_Your instructions_
Please write out exactly the lines from the opening of the listing through the line that holds "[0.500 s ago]", including both, and nothing else; no pictures.

_Supplied information_
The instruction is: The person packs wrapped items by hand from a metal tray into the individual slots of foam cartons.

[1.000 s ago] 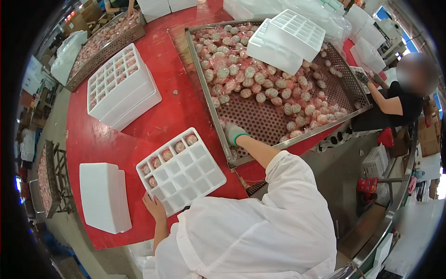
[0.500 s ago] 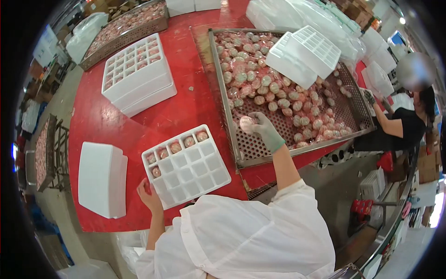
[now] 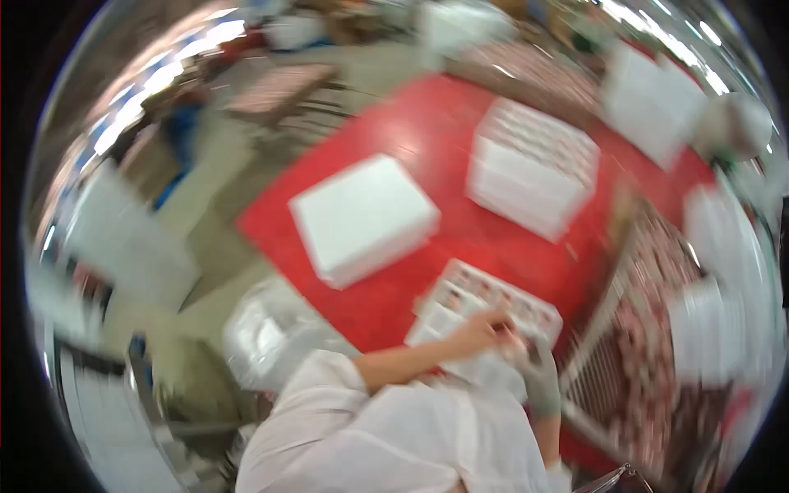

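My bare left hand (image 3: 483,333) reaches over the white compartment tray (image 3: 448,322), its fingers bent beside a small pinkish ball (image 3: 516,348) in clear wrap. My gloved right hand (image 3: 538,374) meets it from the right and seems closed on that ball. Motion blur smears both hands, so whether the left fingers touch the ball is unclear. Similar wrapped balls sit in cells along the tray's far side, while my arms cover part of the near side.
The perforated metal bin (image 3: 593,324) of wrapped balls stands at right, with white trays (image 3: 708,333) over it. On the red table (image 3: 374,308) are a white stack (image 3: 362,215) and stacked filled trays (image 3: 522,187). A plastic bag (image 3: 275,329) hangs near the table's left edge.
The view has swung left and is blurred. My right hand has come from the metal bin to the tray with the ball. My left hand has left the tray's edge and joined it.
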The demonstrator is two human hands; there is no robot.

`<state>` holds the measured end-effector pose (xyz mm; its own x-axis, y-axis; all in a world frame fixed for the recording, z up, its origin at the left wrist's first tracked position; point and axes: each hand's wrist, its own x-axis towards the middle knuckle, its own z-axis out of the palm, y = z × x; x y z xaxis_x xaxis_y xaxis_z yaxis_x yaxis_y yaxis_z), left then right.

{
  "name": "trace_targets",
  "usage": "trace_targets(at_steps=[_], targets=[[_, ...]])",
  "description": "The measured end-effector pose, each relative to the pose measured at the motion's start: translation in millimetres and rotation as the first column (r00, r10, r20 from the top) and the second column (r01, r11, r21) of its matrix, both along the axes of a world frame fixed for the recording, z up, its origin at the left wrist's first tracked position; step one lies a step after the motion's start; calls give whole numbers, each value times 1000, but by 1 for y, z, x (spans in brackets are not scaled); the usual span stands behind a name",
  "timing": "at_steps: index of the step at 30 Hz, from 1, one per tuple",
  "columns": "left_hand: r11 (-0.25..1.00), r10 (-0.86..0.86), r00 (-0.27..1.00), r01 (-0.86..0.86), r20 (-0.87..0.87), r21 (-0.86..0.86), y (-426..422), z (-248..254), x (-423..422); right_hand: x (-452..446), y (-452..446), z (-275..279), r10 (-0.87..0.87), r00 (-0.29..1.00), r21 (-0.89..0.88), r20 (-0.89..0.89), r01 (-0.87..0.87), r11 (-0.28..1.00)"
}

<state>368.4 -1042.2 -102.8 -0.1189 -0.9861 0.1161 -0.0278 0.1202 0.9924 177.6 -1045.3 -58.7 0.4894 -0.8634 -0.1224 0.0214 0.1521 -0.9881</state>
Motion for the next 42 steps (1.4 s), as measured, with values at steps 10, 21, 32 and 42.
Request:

_Expected output_
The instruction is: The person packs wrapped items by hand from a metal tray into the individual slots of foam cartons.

[1.000 s ago] 
[0.500 s ago] 

The output is finished.